[Start of section]

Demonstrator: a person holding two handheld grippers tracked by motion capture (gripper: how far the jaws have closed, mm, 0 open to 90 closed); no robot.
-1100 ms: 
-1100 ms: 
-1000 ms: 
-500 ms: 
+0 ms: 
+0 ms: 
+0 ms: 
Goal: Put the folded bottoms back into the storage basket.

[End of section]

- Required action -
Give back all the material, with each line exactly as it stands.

- Output for this exercise -
Demonstrator: a person holding two handheld grippers tracked by motion capture (gripper: how far the jaws have closed, mm, 0 open to 90 closed); no robot.
-1100 ms: 
-1100 ms: 
-1000 ms: 
-500 ms: 
+0 ms: 
+0 ms: 
+0 ms: 
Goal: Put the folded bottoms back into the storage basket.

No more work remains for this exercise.